What is expected: Retype, word for word, each line between the lines holding "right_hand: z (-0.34" and "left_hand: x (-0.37", inclusive, and leave the rest of the data alone.

Provided material:
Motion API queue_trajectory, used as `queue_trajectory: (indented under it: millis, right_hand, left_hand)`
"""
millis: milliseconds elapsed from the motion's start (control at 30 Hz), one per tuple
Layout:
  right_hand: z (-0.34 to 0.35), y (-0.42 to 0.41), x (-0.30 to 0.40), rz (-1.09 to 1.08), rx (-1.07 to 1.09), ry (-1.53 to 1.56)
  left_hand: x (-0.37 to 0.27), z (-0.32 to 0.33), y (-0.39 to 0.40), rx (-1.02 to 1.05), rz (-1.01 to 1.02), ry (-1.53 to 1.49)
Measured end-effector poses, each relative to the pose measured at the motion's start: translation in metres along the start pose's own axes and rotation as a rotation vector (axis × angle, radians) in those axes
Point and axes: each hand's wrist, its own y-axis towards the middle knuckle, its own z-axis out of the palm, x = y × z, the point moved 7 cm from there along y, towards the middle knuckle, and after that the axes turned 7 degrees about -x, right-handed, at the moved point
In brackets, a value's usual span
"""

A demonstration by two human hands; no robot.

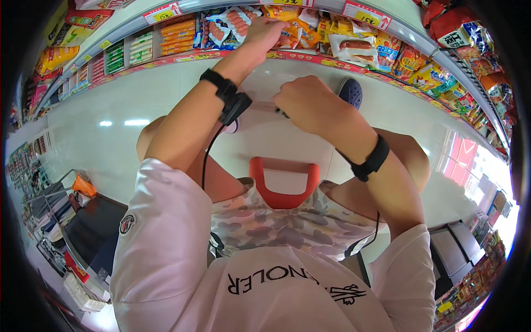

Task result:
  right_hand: z (-0.34 to 0.35), y (-0.42 to 0.41), x (-0.30 to 0.40), rz (-1.09 to 1.08), rx (-1.07 to 1.09), ry (-1.53 to 1.56)
  left_hand: x (-0.37 to 0.27), z (-0.32 to 0.33), y (-0.39 to 0.40), rx (-1.02 to 1.05), rz (-1.01 to 1.02), ry (-1.53 to 1.49)

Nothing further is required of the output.